Religious criticism not a crime, Dutch MP's trial told
Dutch prosecutors argued in the hate speech trial of anti-Islam MP Geert Wilders on Friday that criticising religion was not a crime.
"Criticism can only be punishable if it is unmistakably aimed at people and not only their convictions," prosecutor Birgit van Roessel told the Amsterdam district court.
Hate speech was criminalised to protect vulnerable groups, she said, but "the wounding of feelings, religious feelings, plays no role."
Wilders, a shadow partner of the new, rightist coalition government inaugurated on Thursday, went on trial last week for calling Islam "fascist" and likening the Koran to Hitler's "Mein Kampf".

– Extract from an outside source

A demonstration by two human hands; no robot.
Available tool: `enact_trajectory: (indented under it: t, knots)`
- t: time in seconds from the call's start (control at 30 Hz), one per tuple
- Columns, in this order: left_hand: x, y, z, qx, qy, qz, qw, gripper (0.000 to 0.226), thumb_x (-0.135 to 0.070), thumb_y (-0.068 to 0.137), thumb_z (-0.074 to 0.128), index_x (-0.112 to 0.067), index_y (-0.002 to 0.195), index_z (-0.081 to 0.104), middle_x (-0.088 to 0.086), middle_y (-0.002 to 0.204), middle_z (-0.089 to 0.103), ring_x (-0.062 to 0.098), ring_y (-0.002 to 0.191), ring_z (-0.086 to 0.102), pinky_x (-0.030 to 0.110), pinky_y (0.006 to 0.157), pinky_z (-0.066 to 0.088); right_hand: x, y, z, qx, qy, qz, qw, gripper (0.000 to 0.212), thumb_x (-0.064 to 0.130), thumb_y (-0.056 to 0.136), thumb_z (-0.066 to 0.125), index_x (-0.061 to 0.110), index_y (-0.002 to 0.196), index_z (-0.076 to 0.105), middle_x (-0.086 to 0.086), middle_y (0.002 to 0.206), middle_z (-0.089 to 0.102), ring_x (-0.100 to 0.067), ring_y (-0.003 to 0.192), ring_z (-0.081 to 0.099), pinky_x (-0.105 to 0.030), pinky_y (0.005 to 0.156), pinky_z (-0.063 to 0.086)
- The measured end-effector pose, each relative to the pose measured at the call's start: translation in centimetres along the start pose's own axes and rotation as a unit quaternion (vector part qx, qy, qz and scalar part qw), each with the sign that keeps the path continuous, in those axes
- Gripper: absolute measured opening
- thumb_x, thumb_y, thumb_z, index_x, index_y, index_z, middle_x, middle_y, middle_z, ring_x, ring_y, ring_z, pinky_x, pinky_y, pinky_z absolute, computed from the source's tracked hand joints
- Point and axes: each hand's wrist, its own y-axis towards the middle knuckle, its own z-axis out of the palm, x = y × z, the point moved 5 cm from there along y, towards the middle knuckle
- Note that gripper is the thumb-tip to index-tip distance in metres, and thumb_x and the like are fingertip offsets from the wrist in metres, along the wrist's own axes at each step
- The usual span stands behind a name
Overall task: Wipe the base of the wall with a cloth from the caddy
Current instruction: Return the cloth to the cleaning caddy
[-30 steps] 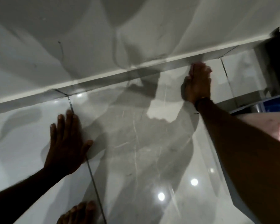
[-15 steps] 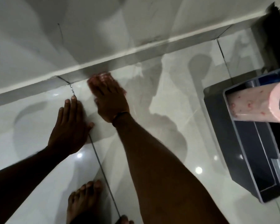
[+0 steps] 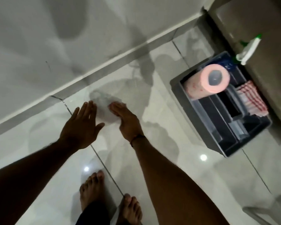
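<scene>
My left hand (image 3: 82,125) hovers over the glossy floor tiles with its fingers spread and nothing in it. My right hand (image 3: 126,119) is stretched out flat beside it, fingers straight, near the grey strip at the base of the wall (image 3: 104,70). A pale blurred patch (image 3: 103,111) lies on the tile between the two hands; I cannot tell whether it is a cloth. The dark grey caddy (image 3: 198,124) stands on the floor to the right, apart from both hands. A folded red-and-white striped cloth (image 3: 251,101) sits in it.
A pink paper roll (image 3: 208,80) stands upright in the caddy. A white spray bottle with green parts (image 3: 248,47) rises at its far end, against a brown cabinet (image 3: 266,30). My bare feet (image 3: 91,189) stand on the tiles below the hands.
My right hand swept left along the wall base, then drew back from it. My left hand lifted off the floor. The view swung right, bringing the caddy fully into sight.
</scene>
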Motion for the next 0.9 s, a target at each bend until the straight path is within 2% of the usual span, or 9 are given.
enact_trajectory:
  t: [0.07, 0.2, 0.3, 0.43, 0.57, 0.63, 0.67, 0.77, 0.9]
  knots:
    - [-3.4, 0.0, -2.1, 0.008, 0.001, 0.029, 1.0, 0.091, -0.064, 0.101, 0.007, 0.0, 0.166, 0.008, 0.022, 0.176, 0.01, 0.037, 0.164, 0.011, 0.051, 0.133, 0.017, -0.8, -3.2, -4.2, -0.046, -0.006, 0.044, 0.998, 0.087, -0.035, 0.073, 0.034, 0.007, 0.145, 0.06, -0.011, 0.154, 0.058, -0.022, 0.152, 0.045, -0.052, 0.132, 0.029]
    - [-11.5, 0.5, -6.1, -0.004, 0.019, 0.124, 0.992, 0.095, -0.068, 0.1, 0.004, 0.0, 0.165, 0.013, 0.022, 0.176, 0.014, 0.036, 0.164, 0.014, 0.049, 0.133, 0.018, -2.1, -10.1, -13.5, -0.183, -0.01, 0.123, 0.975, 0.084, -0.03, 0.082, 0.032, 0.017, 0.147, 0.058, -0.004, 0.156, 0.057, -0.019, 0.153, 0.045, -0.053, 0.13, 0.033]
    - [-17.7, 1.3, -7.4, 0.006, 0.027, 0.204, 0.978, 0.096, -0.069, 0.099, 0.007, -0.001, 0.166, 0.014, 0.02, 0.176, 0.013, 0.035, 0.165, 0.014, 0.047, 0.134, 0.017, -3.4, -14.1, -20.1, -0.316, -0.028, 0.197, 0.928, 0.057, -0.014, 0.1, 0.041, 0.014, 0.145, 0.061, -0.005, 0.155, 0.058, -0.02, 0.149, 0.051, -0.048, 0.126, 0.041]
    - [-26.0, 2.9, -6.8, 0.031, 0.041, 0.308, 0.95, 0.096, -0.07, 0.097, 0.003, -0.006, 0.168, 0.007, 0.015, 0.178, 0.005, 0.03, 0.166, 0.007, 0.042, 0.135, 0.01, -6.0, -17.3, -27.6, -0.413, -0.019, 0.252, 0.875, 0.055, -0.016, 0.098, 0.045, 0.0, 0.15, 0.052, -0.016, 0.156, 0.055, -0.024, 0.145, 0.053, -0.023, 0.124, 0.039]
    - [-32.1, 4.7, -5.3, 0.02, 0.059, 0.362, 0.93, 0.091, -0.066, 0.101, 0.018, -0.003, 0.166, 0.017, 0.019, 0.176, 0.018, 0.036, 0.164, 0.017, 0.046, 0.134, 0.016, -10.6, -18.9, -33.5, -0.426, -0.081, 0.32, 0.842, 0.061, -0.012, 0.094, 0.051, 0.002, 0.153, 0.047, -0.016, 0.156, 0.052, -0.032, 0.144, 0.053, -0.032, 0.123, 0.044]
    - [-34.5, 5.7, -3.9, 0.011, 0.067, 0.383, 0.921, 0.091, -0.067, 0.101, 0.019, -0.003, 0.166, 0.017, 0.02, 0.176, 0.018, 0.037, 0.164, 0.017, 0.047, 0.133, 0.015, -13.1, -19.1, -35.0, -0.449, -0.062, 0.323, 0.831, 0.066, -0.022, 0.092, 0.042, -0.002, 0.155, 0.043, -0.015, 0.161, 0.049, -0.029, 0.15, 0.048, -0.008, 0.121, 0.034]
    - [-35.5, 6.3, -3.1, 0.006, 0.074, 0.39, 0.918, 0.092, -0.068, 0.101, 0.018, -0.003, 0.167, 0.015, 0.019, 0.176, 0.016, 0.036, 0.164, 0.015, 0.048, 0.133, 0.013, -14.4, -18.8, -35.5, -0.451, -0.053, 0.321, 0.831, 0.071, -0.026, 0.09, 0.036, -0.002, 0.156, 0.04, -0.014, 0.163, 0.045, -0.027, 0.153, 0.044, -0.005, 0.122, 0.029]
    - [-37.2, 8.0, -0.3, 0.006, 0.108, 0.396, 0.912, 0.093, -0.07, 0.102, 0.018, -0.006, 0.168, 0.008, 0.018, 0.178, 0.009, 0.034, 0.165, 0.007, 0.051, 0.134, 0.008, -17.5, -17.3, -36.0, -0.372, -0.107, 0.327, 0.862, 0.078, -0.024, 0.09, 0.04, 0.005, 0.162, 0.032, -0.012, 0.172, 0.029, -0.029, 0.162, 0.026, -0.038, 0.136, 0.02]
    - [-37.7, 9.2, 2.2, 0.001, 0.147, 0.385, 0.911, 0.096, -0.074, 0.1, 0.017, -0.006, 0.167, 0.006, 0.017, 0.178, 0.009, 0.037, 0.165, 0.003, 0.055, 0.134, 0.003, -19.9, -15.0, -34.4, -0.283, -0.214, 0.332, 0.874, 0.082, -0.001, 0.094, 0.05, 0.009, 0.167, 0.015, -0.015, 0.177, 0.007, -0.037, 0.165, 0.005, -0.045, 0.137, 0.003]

In June 2008, the Dutch prosecuting service dismissed dozens of complaints against the politician from individuals around the country, citing his right to freedom of speech.
But appeals judges ordered in January 2009 that he stand trial as his utterances amounted to "sowing hatred" -- compelling the prosecution to mount a case against him.
On Tuesday, the prosecution had also sought Wilders' acquittal for giving offence to Muslims, the first of the five charges against him, and asked judges not to award damages to his accusers.
Comparing the Koran to Mein Kampf, though hurtful, was not punishable, they argued.
The remaining charges against Wilders, 47, relate to inciting hatred and discrimination against Muslims and people of non-Western immigrant origin, particularly Moroccans.
The controversial politician, known for his signature shock of dyed-blonde hair, risks up to a year in jail or a 7,600-euro fine for comments made between October 2006 and March 2008 in Dutch newspapers and on Internet forums.
Among the exhibits is Wilders' 17-minute film, "Fitna", alleged to depict Islam as a force bent on destroying the West and whose screening in the Netherlands in 2008 prompted protests in much of the Muslim world.
The target of death threats, Wilders enjoys 24-hour state-sponsored protection while pursuing his mission to "stop the Islamisation of the Netherlands".